Traitez la répétition louée comme une habitude d’exploitation, pas un luxe ponctuel ; amortissez-la sur chaque semver.
Passage de relais multi-équipes : un propriétaire unique pour supprimer les identifiants temporaires de location ; comptes admin partagés augmentent le risque d’audit.
Mesurez la latence interactive avant/après update — les utilisateurs perçoivent les régressions avant les métriques brutes.
Notez quelles intégrations tierces étaient hors ligne pendant la fenêtre pour éviter les fausses pistes support.
Ajoutez dans le repo un lien vers ce runbook pour que les nouveaux contributeurs héritent de la discipline d’upgrade.
Automatisez le diff semver vs notes de version ; les humains décident, les surprises diminuent.

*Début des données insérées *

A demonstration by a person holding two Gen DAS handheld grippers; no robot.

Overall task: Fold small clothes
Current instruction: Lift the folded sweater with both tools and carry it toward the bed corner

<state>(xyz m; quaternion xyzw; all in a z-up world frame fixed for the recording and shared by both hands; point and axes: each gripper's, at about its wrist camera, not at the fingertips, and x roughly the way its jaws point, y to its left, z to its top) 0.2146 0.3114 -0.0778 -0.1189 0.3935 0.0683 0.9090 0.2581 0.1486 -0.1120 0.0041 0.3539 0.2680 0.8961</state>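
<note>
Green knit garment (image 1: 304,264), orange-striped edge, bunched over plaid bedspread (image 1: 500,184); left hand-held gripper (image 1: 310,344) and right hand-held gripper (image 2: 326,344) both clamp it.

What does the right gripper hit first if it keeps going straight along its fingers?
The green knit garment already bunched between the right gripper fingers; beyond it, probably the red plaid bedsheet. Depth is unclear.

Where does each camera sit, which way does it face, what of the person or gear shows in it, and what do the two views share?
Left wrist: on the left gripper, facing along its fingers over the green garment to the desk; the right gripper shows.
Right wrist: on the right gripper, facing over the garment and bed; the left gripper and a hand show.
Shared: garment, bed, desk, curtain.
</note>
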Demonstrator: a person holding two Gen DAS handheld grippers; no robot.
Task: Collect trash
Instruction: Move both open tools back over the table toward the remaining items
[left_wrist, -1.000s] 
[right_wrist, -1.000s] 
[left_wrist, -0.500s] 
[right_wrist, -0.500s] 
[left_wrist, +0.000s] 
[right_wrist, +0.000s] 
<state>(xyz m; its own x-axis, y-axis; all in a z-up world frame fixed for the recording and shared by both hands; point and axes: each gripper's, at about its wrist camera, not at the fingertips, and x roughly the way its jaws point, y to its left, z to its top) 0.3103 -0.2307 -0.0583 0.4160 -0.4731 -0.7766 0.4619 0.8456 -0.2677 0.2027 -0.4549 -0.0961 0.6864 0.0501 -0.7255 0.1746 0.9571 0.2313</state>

Planifiez un micro-sync Slack après la fenêtre d’observation pour capturer les surprises pendant que c’est frais.
Dans le ticket de release, reliez plans migrate, logs update et sorties doctor pour l’audit trimestriel.
Paquet de preuves audit : JSON dry-run, log npm avec dist-tag, premier openclaw doctor réussi après update, capture ou curl avec hashes control-ui — tout près du ticket, pas éparpillé dans les chats.
Si OPENCLAW_PLUGIN_STAGE_DIR est sur une petite partition, l’épuisement d’inodes ressemble à des échecs de vérification aléatoires — df -h et df -i sur le volume qui porte npm temp et le staging plugins.
Ordre d’upgrade des listeners Gateway : drainer webhooks, arrêter workers, mettre à jour CLI, migrate si requis, redémarrer Gateway, relancer workers. Sans drain : fichiers workspace semi-écrits puis verrous SQLite.
Blue/green : gardez la pile inactive sur l’ancien semver jusqu’à la fin de la fenêtre ; DNS anticipé sans parité binaire recrée l’arbre mixte au load balancer.
Dans la même session shell que l’échec de vérification, capturez node -p process.version, npm prefix -g et le chemin résolu de openclaw — login vs non-login est une variable cachée fréquente.
Symptômes de registre froid persistants : différenciez manifeste disque vs réponse Hub avec horodatage ; API en retard sur le disque = cache/CDN.
Répétez la rotation des secrets sur staging avec le même jeu de plugins que la prod — migrate réécrit parfois des chemins lus par le coffre.
Affichez l’umask effectif du compte service Gateway avant/après update — un resserrement silencieux des droits sur volumes partagés provoque des boucles de reconstruction d’index plugins.
Bannière de rollback d’une ligne dans le template de page de statut pendant la fenêtre — moins de tickets doublons quand le CDN retarde de minutes.